Reservations please—The importance of reserving rights in a procurement process10 February 2016
Using a well-drafted request document in a procurement process is paramount to conducting a sound process. The request document should provide proponents with the information required to lodge a value for money submission and should also provide the requesting agency with the rights necessary to deal with a range of circumstances that may arise during the process. Anyone who has experience in procurement processes will know that situations beyond what could have reasonably been contemplated when the process started can (and do) arise during the process.
This is demonstrated by the circumstances that led to the decision in Karimbla Properties (No 50) Pty Ltd v State of New South Wales & Anor  NSWSC 778. UrbanGrowth NSW, a state-owned corporation, conducted the expression of interest phase of a process for the sale of land (stage one). UrbanGrowth had resolved to begin stage two of the process and that it would invite Karimbla (a company forming part of the Meriton Group) to participate, along with other proponents. On the same day the resolution was passed by UrbanGrowth's board, one of UrbanGrowth's senior executives who had been heavily involved in the process resigned. UrbanGrowth later learned that the ex-employee had taken up a position with Meriton.
UrbanGrowth excluded Karimbla from stage two on the basis that allowing Karimbla to continue would compromise the process. This was due to a risk that the employment of an ex-UrbanGrowth senior executive by Meriton could be viewed as a conflict of interest, or perceived as giving Karimbla an unfair advantage over other shortlisted proponents.
Karimbla sought an interlocutory injunction to restrain the exchange of contracts for the sale of the land, pending a final decision. Karimbla's challenge was based on an alleged breach of procedural fairness or, alternatively, an alleged breach of a contractual duty of good faith, said to be owed by UrbanGrowth to Karimbla under an implied process contract.

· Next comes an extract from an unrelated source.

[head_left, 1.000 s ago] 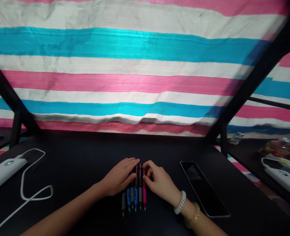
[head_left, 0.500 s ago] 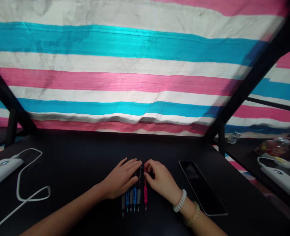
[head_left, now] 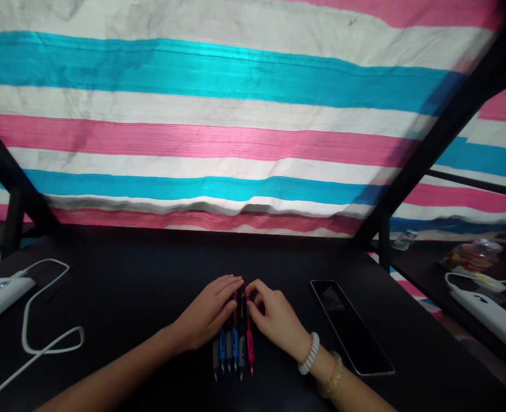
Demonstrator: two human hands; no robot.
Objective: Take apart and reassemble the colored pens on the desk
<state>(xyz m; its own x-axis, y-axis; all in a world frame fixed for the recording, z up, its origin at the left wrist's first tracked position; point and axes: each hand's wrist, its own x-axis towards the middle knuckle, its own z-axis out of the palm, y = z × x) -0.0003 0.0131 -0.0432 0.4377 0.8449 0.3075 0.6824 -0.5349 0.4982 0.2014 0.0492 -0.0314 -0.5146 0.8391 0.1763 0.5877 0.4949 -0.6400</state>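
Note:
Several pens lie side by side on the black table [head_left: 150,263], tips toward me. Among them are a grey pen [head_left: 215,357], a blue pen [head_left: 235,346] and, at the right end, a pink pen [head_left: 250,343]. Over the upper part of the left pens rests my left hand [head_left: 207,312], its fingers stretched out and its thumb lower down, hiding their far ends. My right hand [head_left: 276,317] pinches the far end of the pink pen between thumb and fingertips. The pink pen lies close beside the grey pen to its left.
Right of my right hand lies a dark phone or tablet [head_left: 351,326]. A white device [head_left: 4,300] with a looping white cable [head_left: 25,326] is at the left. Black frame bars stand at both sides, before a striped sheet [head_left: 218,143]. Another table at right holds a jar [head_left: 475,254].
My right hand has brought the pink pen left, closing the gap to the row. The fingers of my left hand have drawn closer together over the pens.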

Justice Beech-Jones of the NSW Supreme Court found there were low prospects of Karimbla establishing a breach of an obligation by UrbanGrowth to afford Karimbla procedural fairness (if there even was such an obligation). His Honour also found there were poor prospects of Karimbla establishing a breach of an implied process contract (the foundation of which was said to be shaky) or that, but for those breaches, Karimbla would not have been excluded from stage two. This was based on his Honour's view that—regardless of Karimbla's or its executive's intentions and whether any confidential information was actually disclosed—the fact that during the evaluation process a senior UrbanGrowth executive responsible for the evaluation commenced work with one of the bidders, had the potential to undermine confidence in the process.
Preparing the request document
While a final decision has not been handed down, the reasoning in the interlocutory judgment supports the approach taken by UrbanGrowth in excluding Karimbla. To ensure that you are able to take action, if necessary, to preserve the integrity of a procurement process, bear in minding the following tips when preparing the request document:
- make sure that the request document reserves the right to exclude a proponent in specified circumstances
- don't construe the circumstances in which a proponent may be excluded too narrowly
- refer to potential or perceived conflicts of interest as well as actual conflicts of interest, and
- ensure that the right to exclude a proponent is exercisable at the absolute discretion of the agency conducting the procurement process, without the need to give the relevant proponent an opportunity to "show cause" or to provide reasons.
Whether or not such rights can be exercised (and the manner in which they can be exercised) will depend on the particular circumstances under consideration, but the starting point is to include sufficient rights in your request document, so that you have the ability to act if the circumstances require it.